I haven't posted on this thread yet, but it seems to me like perhaps you share one of my issues, which is that I simply get too easily distracted from what I really need to be doing, and will do anything to procrastinate and not focus on what I know that I really ought to be doing.

As my T-shirt says, "Don't put off for tomorrow what -- never mind, I'll tell you later"  ;D

Of course when my negative side is looking for something to distract me, Mr YH is more than ready to oblige in a thousand ways, all of which seem for them moment more attractive than, say, studying biology.

How to combat this, and stay focused and on track, and avoid the YH, that is the name of the game.  and the short answer is, "it ain't easy".

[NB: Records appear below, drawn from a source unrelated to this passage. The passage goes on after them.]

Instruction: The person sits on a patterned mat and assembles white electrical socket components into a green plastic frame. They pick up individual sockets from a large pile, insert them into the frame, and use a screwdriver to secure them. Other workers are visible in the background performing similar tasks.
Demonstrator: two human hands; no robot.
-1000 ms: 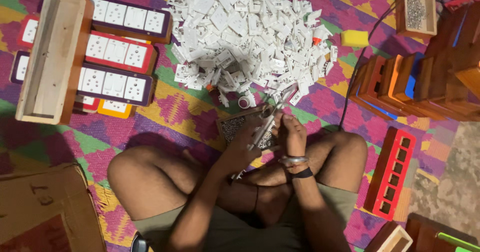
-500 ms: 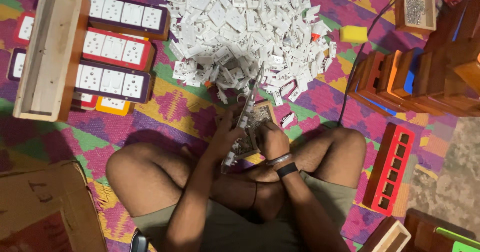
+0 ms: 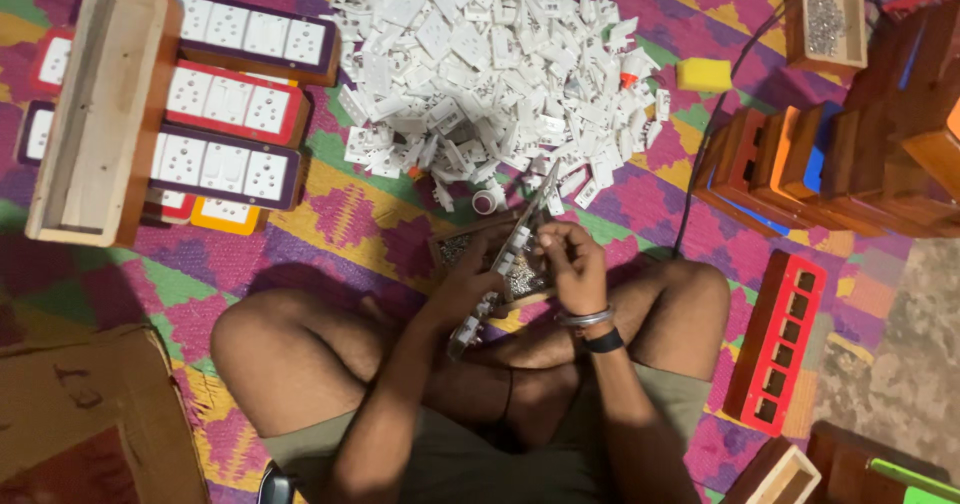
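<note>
Two hands meet over the lap. Left hand (image 3: pixel 462 282) closed around the lower part of a long switch strip (image 3: pixel 500 259), which runs tilted from about 7 o'clock up to 1 o'clock. Right hand (image 3: pixel 572 264) pinched narrow at the strip's middle, fingertips on a small white part there; what exactly is pinched is too small to tell.

Strip sits above a small box of screws (image 3: pixel 520 282), resting on the mat between the knees.

At 12 o'clock: large heap of white switch parts (image 3: pixel 490 54), its near edge just beyond the strip's upper tip. A small white ring (image 3: pixel 485 201) lies loose at the heap's foot.

At 10 o'clock: finished switch boards (image 3: pixel 225 99) in red and purple frames, with a long wooden tray (image 3: pixel 95 114) laid across them. At 3 o'clock: red frame with slots (image 3: pixel 775 339) beside the right knee. At 1–2 o'clock: stacked wooden frames (image 3: pixel 830 164) and a second small box of screws (image 3: pixel 825 19).

Risks, as judged:
- Strip held only at its lower part; pressure from the right hand could lever it and twist it out of the grip.
- The pinched part could slip and drop into the screw box or onto the patterned mat (image 3: pixel 340 214), where white bits are easy to lose.
- The upper tip could catch the heap's edge and scatter parts.
- A knee shift could tip the screw box.
</note>
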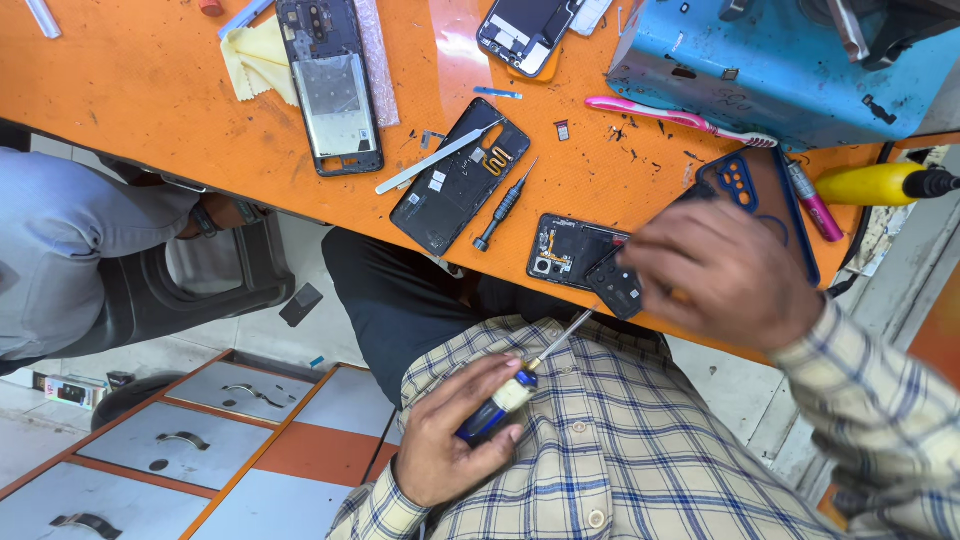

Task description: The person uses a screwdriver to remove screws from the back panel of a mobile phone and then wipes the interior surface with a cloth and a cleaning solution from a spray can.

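Orange bench, scuffed and scattered with small screws and phone parts. Left hand: fingers wrapped shut around a blue-and-cream-handled screwdriver, held low over the checked shirt, its thin shaft angled up toward the bench edge. Right hand: hovering at the near edge of the bench, fingers pinched together on a small black camera cover piece, just beside an opened black phone body lying flat at that edge. Further items on the bench: a black phone back panel with a metal pry tool laid across it; a small dark precision screwdriver close by; a grey phone frame beside a yellow cloth; a pink toothbrush; a dark blue phone case; a blue metal box. Another person's grey sleeve shows at the side, below the bench.
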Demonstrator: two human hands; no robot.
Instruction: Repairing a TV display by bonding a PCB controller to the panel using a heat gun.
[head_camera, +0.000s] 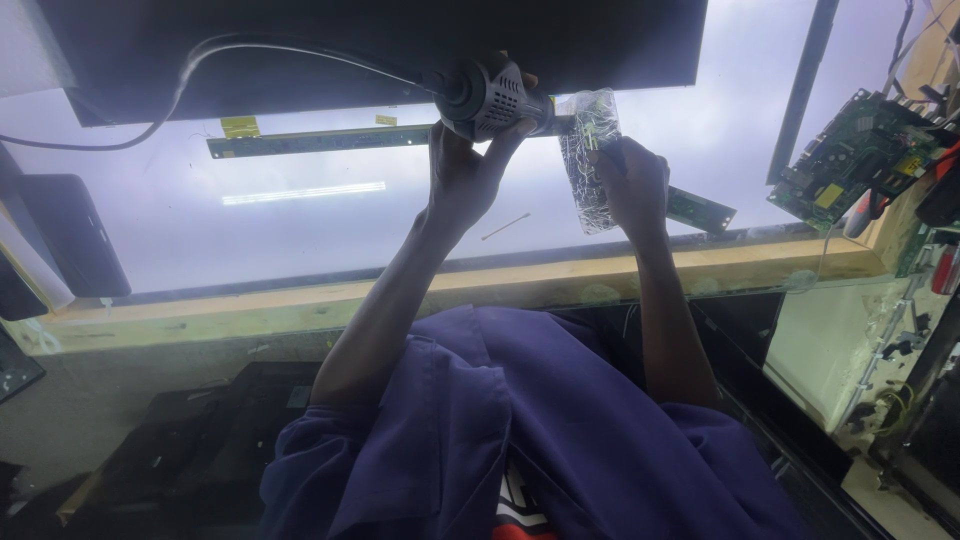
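Note:
My left hand (465, 165) grips a grey hot-air gun (495, 97) whose black cable (230, 50) runs off to the left. The gun's nozzle points right at a shiny crinkled foil piece (588, 165) lying over a long narrow green circuit strip (320, 140). My right hand (632, 185) rests on the foil's right edge and holds a thin dark tool against it; the tool's tip is hidden. Both hands are over a large lit white panel (300, 230).
A black screen panel (400, 40) lies along the far side. A green circuit board (860, 160) with wires sits at the right, near a dark bar (800, 90). A wooden bench edge (300, 305) runs in front. A dark flat object (60, 240) sits at left.

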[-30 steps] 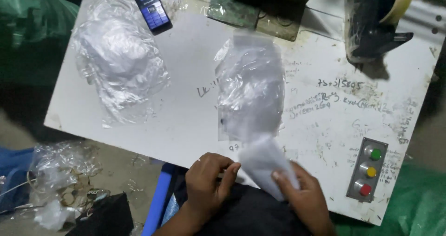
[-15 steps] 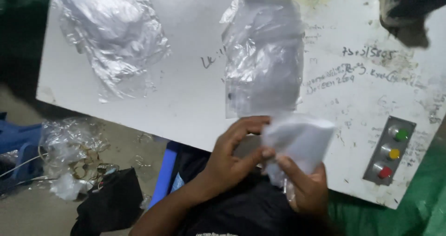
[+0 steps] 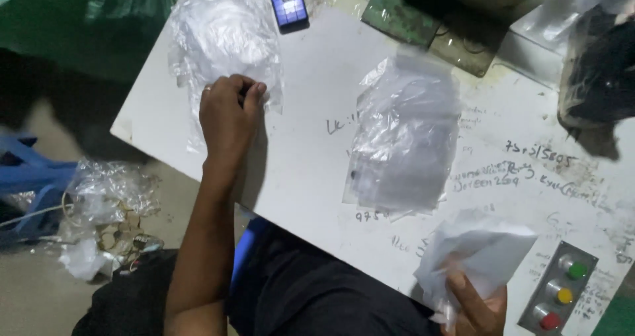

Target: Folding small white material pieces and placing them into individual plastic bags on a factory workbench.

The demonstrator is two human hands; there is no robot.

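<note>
The white bench (image 3: 311, 177) carries a flat stack of clear bags (image 3: 405, 137) between the two hands. The left hand (image 3: 228, 111), arm stretched forward, is closed in a pinch on the edge of a heap of plastic bags (image 3: 221, 38). The right hand (image 3: 473, 306), low by the lap, grips a crumpled white bag (image 3: 476, 250). This looks like picking a fresh bag; the pinch must lift only one

Light was dim and flat, brightest on the white bench (image 3: 311, 65). The floor (image 3: 40, 290) lay murky. Motion blur softened everything, edges grainy.
</note>
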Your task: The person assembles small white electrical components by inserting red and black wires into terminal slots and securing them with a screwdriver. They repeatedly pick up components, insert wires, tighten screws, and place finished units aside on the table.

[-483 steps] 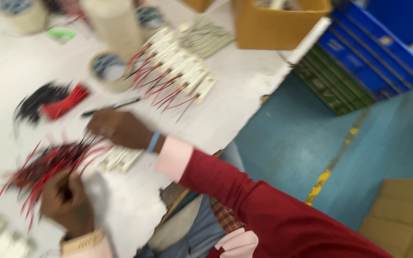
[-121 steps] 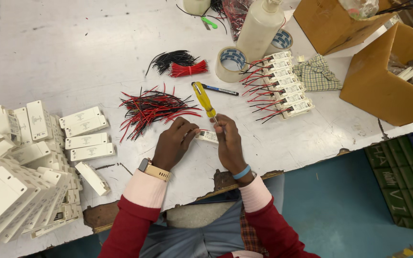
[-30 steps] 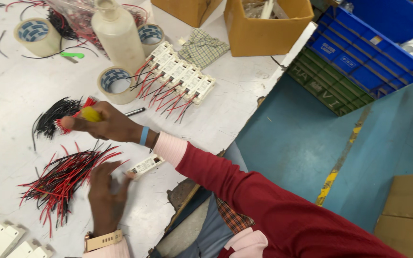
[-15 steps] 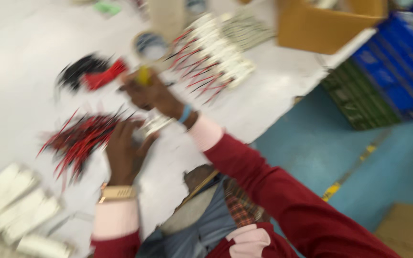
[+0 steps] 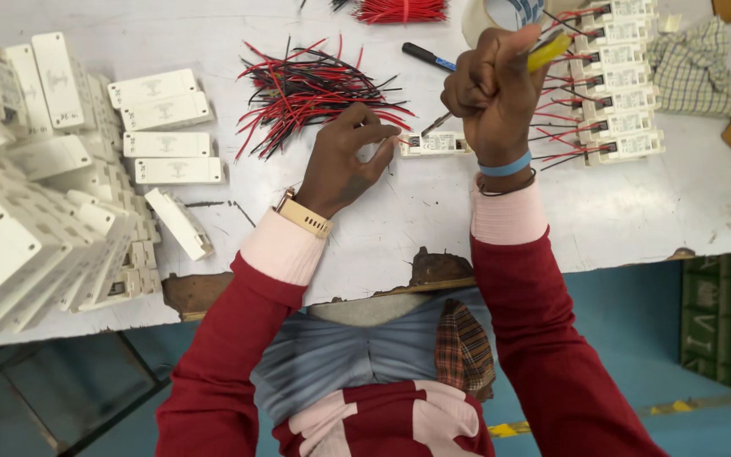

But I think that the two things that might be most helpful, (besides Bardichever baloons of course) are

  1. The approach that Briut outlined, in particular by focusing on the positive aspects of knowing what pleasure it will bring you if you stay on task

  2. Using the baseline credo of AA/SA  "One Day at a Time", modified to "Twenty minutes at a time", (or whatever works for you)  promising yourself that you can be stronf and focused for the next X minutes, and then doing it again




I only wish that I would have done more of that when I was your age . . . maybe I might have actually beconme a Talmid Chochom, as well as avoiding a lot of pain.

Best Hatzlacha to you on your struggle, brother -keep up[ the good work!